Kein Tennismärchen in Hamburg Zverev verliert krachend und lernt
20.07.2014, 12:00 Uhr
Alexander verhinderte die Höchststrafe gerade so.
(Foto: AP)
Für den 17-Jährigen Alexander Zverev scheint am Hamburger Rothenbaum alles möglich, Runde um Runde kämpft sich die deutsche Tennis-Hoffnung in Richtung Finale. Doch kurz vorher ist Schluss - weil ihm ein Weltklassespieler deutlich die Grenzen aufzeigt.
Die Lehrstunde dauerte nur 55 Minuten: Unsanft landete Jungstar Alexander Zverev nach seinem Höhenflug in Hamburg auf dem Boden der Realität. Im Halbfinale des ATP-Turniers am Rothenbaum unterlag das 17 Jahre junge Ausnahmetalent dem spanischen Tennis-Weltklassespieler David Ferrer 0:6, 1:6. Da auch Philipp Kohlschreiber am Argentinier Leonardo Mayer scheiterte, müssen die Fans weiter auf den ersten Heimsieg seit 1993 warten. "David war einfach zu gut für mich. Ich habe gesehen, was mir noch fehlt", sagte Zverev: "So ein Tag hilft dabei, auf dem Boden zu bleiben, denn ich bin noch längst nicht dort, wo ich hin will."
Nach vier Siegen in Serie, seinen ersten Erfolgen auf der ATP-Tour, war Zverev gegen den 15 Jahre älteren Ferrer chancenlos. In seinem ersten Duell mit einem Top-10-Spieler verhinderte der 1,96 Meter große Schlaks die Höchststrafe nur mit Mühe. Zverev darf sich mit dem Preisgeld von 57.840 Euro und dem Sprung unter die besten 200 Spieler der Welt trösten.
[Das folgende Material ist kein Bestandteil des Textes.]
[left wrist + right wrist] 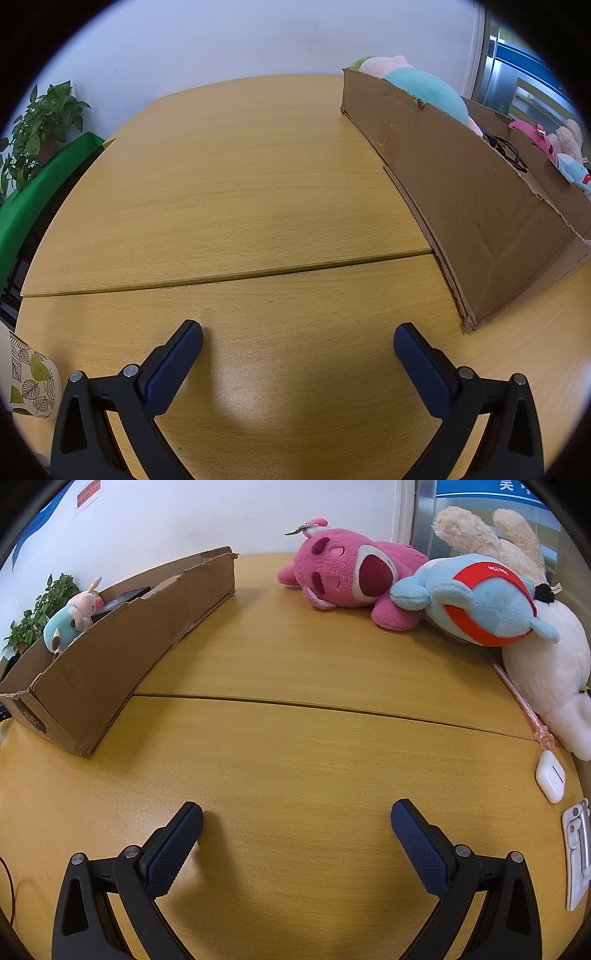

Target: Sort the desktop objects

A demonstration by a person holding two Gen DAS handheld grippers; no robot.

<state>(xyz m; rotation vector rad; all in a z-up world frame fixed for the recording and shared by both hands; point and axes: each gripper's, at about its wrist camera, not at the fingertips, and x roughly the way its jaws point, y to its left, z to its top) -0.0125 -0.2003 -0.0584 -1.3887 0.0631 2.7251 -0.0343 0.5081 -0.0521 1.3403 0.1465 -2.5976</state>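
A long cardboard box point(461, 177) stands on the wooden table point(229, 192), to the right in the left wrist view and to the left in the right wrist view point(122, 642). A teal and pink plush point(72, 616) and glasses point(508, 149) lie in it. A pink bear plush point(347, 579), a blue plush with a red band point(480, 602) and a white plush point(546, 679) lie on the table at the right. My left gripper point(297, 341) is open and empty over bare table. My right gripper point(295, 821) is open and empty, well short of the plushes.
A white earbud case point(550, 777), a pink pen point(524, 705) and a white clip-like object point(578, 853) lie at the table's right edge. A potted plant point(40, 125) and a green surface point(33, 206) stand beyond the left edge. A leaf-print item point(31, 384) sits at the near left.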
Zudem erfüllte er in Hamburg erstmals - und schneller als er es selbst gedacht hatte - die hohen Erwartungen, die viele Tennis-Experten in ihn setzen.
Zuletzt stand in Marin Cilic aus Kroatien vor acht Jahren in Gstaad ein 17-jähriger im Halbfinale eines ATP-Turniers. "Er spielt beeindruckend Tennis", lobte Ferrer seinen Gegner: "Er hat eine große Zukunft vor sich. Er wird es unter die Top-10 schaffen." Im Hamburger Halbfinale sei Zverev allerdings müde gewesen - so hatte Ferrer leichtes Spiel: "Die Erfahrung hat auch einiges ausgemacht."
Michael Stich von Youngster begeistert
Geht es nach Hamburgs Turnierdirektor Michael Stich, war der Rothenbaum nur der Anfang einer glanzvollen Karriere. Mache Zverev so weiter, stehe er "2016 oder 2017" bereits unter den besten zehn Spielern der Welt. "Wenn es früher ist, bin ich auch nicht böse drüber", sagte der Wimbledonsieger von 1991, der Zverev adelte: "Ich sehe sehr viel von mir in ihm."
Bundestrainer Carsten Arriens hat Zverev längst auf dem Zettel, vielleicht auch schon für den Davis Cup im kommenden Jahr. "Ein überragendes, außergewöhnliches Talent, er verbessert sich alle zwei Monate signifikant", schwärmte Arriens: "So einen deutschen Junior habe ich als Trainer noch nie gesehen." Auch Kohlschreiber traut dem Jungstar einiges zu. "Er spielt hervorragend Tennis", sagte der Augsburger: "Im Vergleich ist er deutlich stärker, als ich es in seinem Alter war." Kohlschreiber prophezeit Zverev "eine tolle Karriere, wenn er weiter so tennisverliebt bleibt".
Der ehemalige Davis-Cup-Spieler selbst hätte seiner Profi-Laufbahn in Hamburg einen weiteren Höhepunkt hinzufügen können. Gegen den Weltranglisten-46. Mayer vergab Kohlschreiber beim 5:7, 4:6 allerdings die Chance auf sein zwölftes Endspiel auf der ATP-Tour. Nach 1:28 Stunde kassierte Kohlschreiber seine dritte Niederlage im dritten Duell mit Mayer.
"Ich bin natürlich traurig, dass es nicht mit dem Finale geklappt hat", sagte Kohlschreiber: "Mir ist nicht alles leicht gefallen, ich konnte mein Spiel nicht so entfalten wie zuletzt. Aber Leo hat es gut gemacht und verdient gewonnen."